Exercise requirements => Find every line in the records below that contains the word "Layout", and copy each such line.

Supplied entries =>

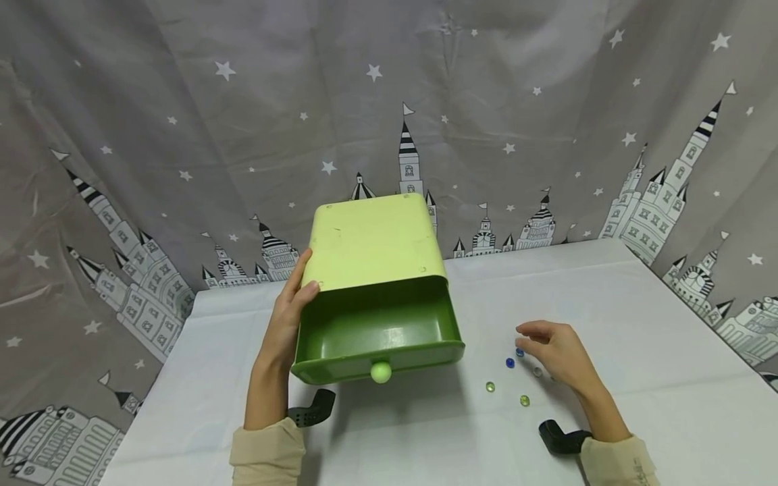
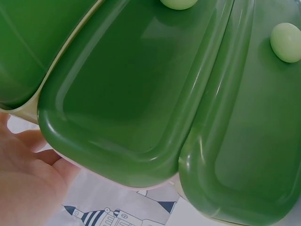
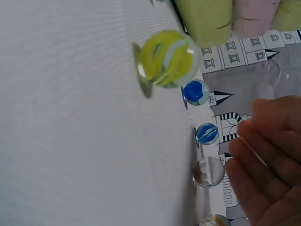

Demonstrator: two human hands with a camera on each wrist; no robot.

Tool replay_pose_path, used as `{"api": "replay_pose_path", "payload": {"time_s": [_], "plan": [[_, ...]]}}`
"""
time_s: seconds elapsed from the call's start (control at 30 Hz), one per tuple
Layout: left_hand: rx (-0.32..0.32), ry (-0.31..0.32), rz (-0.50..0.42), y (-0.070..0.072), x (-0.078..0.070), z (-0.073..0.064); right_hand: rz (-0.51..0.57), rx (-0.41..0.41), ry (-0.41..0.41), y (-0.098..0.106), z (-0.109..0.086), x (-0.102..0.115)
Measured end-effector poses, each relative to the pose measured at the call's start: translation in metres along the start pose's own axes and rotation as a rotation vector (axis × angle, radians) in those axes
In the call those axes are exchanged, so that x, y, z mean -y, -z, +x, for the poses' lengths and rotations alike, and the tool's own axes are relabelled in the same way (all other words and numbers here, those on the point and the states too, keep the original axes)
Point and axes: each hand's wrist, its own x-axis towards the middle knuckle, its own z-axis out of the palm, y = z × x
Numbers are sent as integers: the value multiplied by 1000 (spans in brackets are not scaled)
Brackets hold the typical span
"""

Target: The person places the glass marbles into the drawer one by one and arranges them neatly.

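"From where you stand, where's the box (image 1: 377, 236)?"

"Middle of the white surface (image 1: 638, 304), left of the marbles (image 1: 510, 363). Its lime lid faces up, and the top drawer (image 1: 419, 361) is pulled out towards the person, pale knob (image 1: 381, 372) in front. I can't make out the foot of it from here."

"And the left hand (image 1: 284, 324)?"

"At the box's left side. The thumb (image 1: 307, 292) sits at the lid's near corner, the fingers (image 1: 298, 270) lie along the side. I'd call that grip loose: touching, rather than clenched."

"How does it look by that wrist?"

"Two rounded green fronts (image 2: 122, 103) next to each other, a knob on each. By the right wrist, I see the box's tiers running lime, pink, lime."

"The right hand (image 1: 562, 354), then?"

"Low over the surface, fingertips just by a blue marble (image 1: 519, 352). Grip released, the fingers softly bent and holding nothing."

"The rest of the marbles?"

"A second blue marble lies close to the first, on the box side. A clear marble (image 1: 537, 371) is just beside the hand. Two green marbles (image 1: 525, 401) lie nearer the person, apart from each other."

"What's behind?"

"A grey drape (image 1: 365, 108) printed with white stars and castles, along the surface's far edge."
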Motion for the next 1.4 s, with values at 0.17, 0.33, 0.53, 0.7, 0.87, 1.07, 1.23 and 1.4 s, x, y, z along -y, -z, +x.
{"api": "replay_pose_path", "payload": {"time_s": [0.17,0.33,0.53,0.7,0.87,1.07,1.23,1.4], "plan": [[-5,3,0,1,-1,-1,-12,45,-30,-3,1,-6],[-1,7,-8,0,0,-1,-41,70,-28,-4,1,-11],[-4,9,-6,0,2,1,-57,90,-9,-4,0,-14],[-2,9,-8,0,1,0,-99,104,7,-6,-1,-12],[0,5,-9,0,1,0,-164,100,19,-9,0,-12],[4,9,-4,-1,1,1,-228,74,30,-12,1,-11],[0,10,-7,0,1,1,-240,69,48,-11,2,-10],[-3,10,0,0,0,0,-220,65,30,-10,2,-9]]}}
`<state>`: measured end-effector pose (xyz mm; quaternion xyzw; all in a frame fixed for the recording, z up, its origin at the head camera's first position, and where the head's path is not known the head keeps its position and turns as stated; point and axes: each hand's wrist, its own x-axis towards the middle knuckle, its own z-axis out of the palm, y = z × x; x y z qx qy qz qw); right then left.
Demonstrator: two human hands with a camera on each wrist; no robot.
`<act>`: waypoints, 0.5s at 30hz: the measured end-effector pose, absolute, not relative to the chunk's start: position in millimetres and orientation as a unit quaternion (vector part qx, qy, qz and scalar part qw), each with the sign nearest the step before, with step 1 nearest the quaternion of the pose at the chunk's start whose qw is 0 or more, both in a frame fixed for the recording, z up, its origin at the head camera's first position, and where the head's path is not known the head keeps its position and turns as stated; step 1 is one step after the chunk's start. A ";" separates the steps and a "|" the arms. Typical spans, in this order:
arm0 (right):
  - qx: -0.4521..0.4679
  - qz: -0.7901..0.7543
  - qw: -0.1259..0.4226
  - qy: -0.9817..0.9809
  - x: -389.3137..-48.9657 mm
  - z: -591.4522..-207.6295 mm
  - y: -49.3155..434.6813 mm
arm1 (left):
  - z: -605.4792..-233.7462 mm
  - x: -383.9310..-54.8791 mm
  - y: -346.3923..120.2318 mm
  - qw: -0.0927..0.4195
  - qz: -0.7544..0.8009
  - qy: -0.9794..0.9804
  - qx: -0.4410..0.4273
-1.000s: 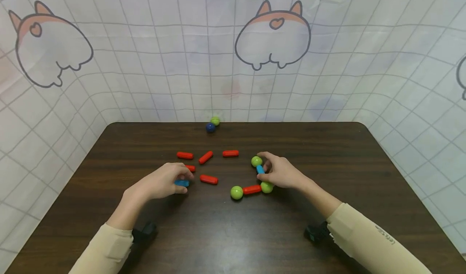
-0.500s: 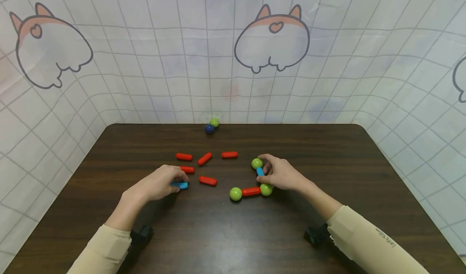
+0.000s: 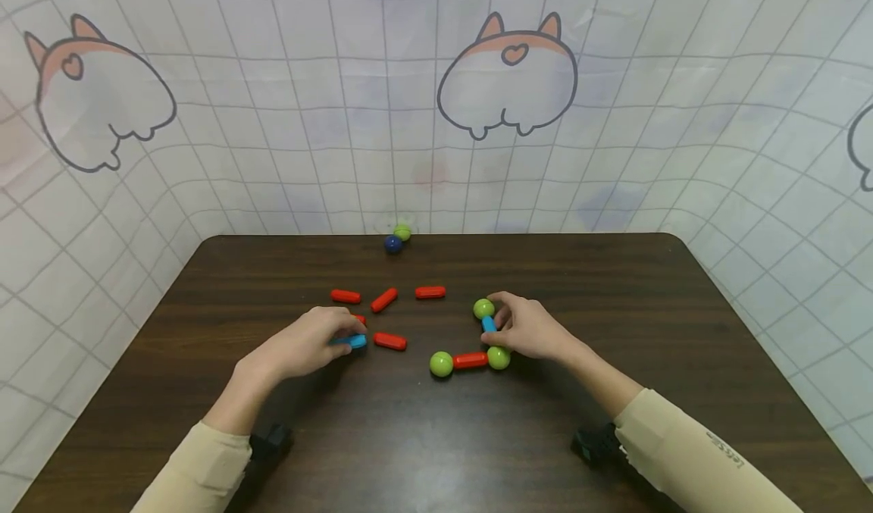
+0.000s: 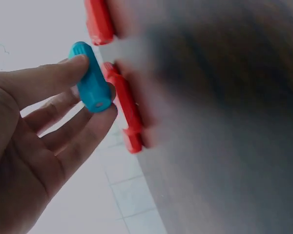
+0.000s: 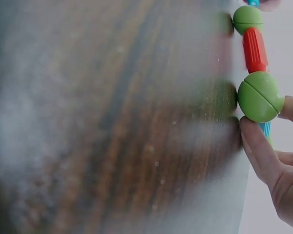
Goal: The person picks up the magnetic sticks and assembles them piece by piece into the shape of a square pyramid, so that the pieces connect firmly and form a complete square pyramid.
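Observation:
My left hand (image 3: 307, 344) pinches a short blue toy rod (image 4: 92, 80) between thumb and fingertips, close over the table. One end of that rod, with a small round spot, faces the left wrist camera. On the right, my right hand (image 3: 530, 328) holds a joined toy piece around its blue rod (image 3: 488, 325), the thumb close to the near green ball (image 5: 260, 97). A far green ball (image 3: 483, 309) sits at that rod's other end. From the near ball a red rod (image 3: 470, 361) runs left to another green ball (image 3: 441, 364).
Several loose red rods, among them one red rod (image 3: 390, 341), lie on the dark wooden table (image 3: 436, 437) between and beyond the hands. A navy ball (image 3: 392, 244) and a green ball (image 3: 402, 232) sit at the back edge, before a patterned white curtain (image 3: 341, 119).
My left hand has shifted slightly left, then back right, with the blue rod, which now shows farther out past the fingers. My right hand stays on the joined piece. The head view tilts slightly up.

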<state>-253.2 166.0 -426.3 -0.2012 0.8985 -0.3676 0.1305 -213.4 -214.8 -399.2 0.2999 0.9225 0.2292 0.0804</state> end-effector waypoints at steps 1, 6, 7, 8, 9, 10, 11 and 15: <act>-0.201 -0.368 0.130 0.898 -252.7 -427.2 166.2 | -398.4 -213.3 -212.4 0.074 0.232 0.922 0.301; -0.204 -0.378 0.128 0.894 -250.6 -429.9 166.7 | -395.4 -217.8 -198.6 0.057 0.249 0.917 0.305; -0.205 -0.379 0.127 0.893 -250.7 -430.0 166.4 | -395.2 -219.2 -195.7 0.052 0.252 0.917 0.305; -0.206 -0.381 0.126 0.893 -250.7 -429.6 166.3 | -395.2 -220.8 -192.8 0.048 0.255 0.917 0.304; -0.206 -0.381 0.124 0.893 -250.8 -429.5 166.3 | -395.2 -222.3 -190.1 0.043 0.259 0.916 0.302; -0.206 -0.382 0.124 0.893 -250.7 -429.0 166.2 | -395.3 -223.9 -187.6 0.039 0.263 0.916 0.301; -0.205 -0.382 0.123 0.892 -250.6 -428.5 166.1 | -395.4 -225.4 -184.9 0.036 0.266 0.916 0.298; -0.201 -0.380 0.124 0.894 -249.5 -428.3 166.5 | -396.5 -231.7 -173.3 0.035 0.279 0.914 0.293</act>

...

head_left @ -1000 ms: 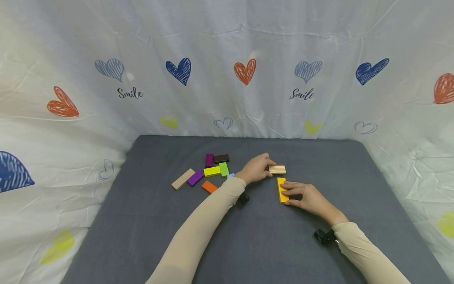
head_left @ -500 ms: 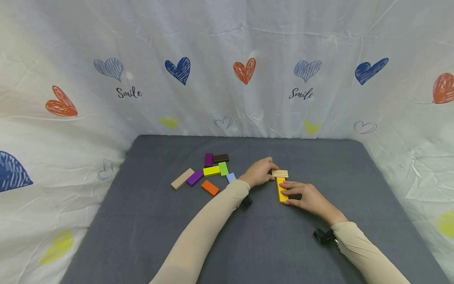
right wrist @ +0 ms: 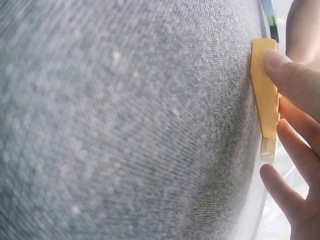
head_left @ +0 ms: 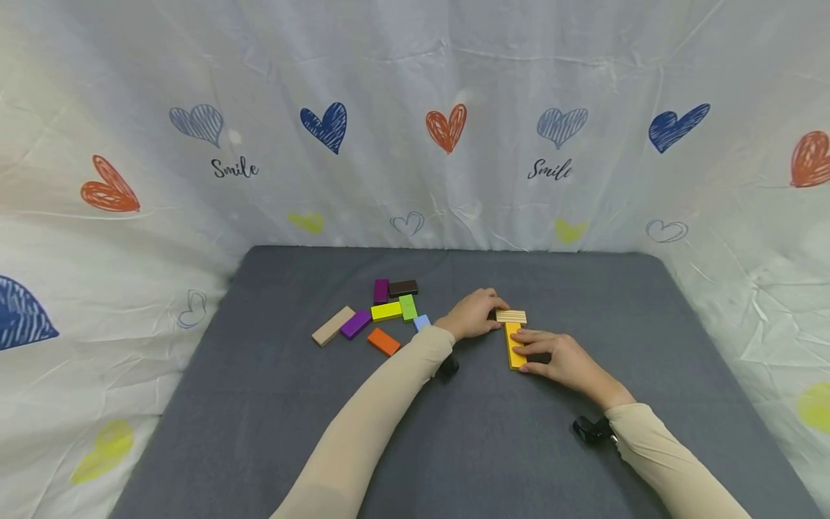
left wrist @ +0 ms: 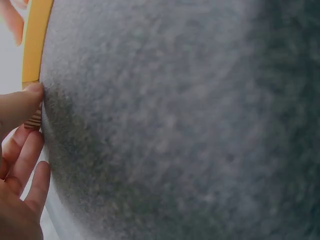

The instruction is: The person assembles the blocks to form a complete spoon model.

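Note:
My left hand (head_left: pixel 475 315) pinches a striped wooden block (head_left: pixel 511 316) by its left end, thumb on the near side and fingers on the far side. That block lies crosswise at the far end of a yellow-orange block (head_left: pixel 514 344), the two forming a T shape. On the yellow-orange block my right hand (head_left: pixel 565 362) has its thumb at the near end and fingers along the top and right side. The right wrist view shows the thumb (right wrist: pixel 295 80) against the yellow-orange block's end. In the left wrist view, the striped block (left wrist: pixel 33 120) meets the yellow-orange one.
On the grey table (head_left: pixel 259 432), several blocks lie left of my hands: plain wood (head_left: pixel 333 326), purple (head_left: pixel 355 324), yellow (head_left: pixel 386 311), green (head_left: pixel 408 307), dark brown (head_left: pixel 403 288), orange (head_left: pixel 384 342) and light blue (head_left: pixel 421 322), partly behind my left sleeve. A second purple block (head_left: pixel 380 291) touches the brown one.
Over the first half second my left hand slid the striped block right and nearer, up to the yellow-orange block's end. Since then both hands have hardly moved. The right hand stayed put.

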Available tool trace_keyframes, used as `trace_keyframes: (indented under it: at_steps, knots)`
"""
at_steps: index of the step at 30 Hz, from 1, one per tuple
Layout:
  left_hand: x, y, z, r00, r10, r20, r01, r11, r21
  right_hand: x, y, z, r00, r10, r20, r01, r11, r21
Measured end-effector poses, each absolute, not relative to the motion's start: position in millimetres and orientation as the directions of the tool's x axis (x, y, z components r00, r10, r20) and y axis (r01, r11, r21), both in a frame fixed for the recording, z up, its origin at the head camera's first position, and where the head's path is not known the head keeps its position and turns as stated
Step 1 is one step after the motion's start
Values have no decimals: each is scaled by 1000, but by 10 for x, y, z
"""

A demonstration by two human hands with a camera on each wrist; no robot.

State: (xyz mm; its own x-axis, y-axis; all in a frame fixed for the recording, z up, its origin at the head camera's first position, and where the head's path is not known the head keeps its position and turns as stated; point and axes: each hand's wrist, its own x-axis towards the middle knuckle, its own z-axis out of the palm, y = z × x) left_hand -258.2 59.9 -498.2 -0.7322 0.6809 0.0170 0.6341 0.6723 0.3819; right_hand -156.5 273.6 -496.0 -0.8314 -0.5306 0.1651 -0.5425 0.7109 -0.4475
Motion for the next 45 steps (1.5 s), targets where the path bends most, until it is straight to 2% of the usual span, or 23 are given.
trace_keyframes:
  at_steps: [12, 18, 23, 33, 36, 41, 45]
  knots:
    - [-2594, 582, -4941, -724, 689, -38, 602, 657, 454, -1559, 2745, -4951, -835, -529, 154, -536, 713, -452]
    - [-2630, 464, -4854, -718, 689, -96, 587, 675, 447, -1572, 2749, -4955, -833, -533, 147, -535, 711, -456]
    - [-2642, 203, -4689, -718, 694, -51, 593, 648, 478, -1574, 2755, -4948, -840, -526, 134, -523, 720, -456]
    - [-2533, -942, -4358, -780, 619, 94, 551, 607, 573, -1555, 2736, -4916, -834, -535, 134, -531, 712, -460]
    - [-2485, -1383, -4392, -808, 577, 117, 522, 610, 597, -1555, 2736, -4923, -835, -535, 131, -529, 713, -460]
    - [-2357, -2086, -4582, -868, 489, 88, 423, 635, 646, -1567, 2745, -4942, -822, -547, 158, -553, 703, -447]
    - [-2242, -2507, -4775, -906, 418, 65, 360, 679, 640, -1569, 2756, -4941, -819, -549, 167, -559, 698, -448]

Your solution =>
Layout: left_hand: rx (-0.32..0.32), ry (-0.31..0.32), rz (-0.50..0.42), y (-0.070..0.072), x (-0.078..0.070), z (-0.073..0.064); right_hand: rz (-0.51..0.57), rx (-0.41..0.41), ry (-0.41..0.41), y (-0.098..0.106), z (-0.109..0.086), x (-0.102..0.115)
Layout:

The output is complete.